**WHAT YOU WILL DO**.
Reproduce the first line of the material below and each line after it, exactly, through the line containing "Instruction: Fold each", and give nothing more.

**SOURCE MATERIAL**.

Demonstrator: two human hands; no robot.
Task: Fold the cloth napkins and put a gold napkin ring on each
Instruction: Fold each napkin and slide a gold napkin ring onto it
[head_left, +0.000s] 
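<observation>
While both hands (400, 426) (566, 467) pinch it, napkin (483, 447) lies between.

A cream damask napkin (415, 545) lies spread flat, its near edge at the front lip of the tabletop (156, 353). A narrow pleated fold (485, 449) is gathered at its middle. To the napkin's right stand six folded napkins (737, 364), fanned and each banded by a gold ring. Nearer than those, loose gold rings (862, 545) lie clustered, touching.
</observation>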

**ANSWER FOR THE TASK**.
Demonstrator: two human hands; no robot.
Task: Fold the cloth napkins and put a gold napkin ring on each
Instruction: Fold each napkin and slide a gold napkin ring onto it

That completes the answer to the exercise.